The computer said no. It didn’t like my 14KATA. It was meh. We tried again. Meh meh again, said the computer, in incredibly convoluted Hungarian.
While I did my world-famous imitation of a very cowardly jellyfish having a nervous breakdown, Dora tried to find out why. Ah, she said. It’s the name.
So here am I at 9.10 on Monday morning, back in the horribly crowded waiting room of Erd tax office (or NAV which means Nemzeti Ado es Vam hivatal which means National Tax and Customs. I told Dora about HMRC which means Her Majesty’s Revenue and Customs and Dora thought that was very sweet.) We’re settling in for the long haul because there are at least 20 people already grimly waiting, many of them, guess what, with 14KATA forms which can only be filed online.

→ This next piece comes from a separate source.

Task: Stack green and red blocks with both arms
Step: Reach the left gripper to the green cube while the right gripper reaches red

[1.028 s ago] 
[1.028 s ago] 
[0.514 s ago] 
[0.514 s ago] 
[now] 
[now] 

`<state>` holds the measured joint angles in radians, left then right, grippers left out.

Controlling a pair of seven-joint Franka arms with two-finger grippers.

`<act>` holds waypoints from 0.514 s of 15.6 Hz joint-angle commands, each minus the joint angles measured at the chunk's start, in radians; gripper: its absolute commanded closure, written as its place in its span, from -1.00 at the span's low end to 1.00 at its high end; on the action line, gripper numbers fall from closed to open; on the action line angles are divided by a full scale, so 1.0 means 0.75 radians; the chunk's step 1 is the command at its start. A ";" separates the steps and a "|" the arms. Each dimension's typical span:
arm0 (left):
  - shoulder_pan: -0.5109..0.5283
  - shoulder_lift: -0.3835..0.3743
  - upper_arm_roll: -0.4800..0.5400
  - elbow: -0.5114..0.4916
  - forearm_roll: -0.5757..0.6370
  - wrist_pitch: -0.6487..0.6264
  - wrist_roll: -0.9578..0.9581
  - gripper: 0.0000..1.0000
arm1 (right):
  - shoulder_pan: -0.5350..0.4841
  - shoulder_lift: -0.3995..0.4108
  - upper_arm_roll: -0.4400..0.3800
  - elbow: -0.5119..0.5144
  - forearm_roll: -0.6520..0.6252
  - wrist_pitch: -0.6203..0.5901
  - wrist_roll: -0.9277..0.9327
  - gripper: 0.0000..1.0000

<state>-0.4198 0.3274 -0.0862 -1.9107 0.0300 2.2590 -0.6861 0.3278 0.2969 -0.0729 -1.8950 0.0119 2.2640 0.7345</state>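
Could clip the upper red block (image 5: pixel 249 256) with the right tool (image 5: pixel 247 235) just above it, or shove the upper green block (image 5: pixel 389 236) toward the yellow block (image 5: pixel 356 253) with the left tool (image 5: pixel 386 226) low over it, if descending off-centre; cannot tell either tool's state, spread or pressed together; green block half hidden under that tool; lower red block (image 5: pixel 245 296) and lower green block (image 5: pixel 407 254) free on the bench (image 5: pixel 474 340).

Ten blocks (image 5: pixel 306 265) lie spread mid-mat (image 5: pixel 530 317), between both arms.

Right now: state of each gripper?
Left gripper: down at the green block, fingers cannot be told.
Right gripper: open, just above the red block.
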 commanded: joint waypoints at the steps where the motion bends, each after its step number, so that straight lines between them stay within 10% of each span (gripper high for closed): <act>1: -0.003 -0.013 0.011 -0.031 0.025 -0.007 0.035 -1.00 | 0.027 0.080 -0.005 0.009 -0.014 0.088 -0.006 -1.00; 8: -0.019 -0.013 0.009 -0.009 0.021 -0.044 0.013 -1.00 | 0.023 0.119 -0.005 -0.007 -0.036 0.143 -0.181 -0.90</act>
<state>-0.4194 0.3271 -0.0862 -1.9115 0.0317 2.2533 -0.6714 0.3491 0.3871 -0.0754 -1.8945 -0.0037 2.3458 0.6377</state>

I’m here because somebody spelled my middle name wrong. By one letter. Where there should be an R, there isn’t. Deirdre became Deidre at some point in the form’s journey. They did it, not me. I filled in the form correctly and have the copy to prove it.
This is what has sodded up my attempts to be a good citizen and file my 14KATA form because the names don’t match.

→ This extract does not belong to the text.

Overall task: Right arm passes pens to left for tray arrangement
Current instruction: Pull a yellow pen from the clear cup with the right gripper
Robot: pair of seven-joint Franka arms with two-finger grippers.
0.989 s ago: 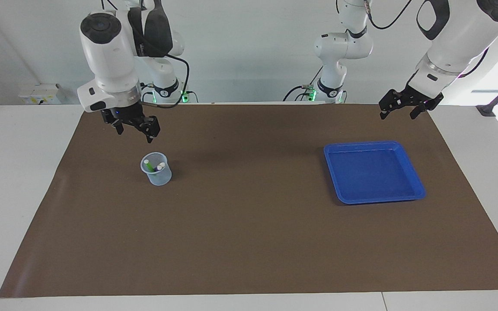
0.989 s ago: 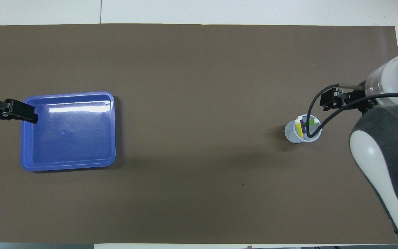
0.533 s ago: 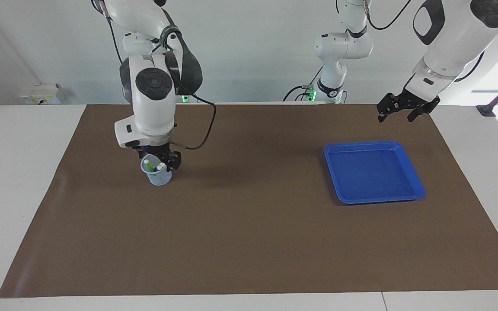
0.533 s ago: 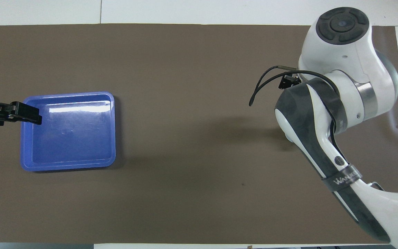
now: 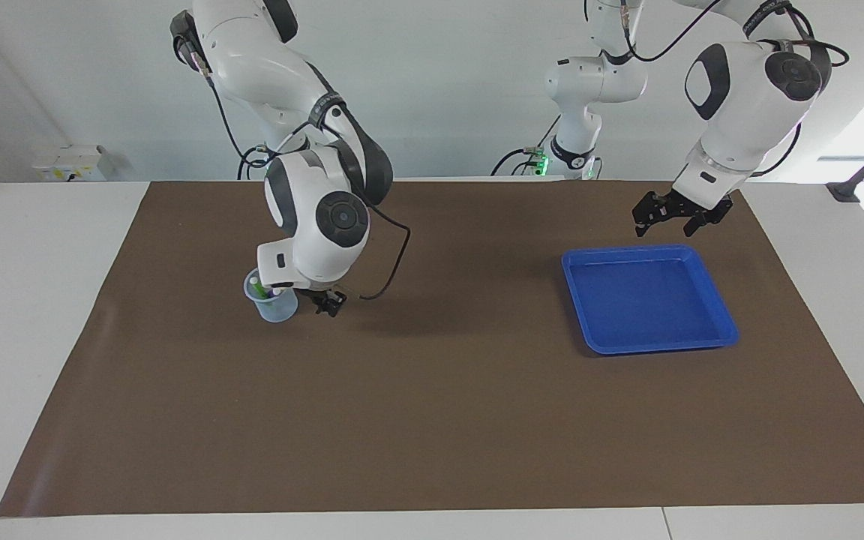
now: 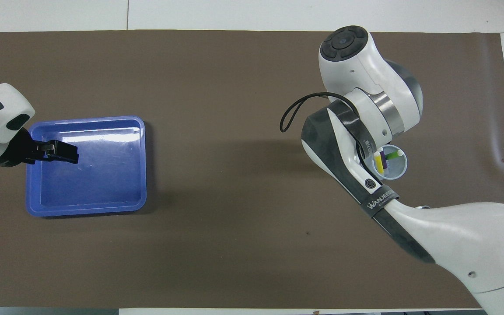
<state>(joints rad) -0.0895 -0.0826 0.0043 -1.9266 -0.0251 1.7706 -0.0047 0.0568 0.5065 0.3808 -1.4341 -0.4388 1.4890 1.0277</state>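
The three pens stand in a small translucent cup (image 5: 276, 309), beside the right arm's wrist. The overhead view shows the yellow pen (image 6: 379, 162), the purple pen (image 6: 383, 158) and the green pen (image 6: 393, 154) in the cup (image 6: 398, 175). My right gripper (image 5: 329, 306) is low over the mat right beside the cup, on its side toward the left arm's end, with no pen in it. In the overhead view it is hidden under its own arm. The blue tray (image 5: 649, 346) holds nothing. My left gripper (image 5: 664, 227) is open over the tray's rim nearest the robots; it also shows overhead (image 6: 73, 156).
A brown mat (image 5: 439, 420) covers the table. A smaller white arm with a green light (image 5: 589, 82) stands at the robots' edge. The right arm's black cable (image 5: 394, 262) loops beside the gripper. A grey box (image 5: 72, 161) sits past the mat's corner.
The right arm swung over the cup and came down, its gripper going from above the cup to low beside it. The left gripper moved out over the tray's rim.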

Personally I don’t care that a Magyar, bewildered by a legendary Irish name, left out an R. Think what might have happened if I’d been called Siobhean, for instance? The personal tax number, the KATA tax number all match up, it’s just that pesky R. But the computer cares deeply about the R and won’t have it not matching.
So I’m waiting to replace the stray R.
We wait an hour and a half and then we go into the inner sanctum and a very nice young woman has me sign several forms, agrees the tax card is wrong (by an R) as well and says it’s now sorted. You can go home and file on line, she adds, it’s all working fine now.
Dora is too smart for that malarkey. No, she says, surely we can file it here now. We’ve brought the printed out form (with the R).
So we did. And I just got an email (in convoluted Hungarian) which agrees that I did that thing. It’s filed. Thank god.
And that, tax people, is why you can’t put everything online and then fire everybody except the chief executive and his minions. Humans are messy. Rs go wandering. Life happens. You still need humans – and enough of them.
When we left the waiting room was even more crowded.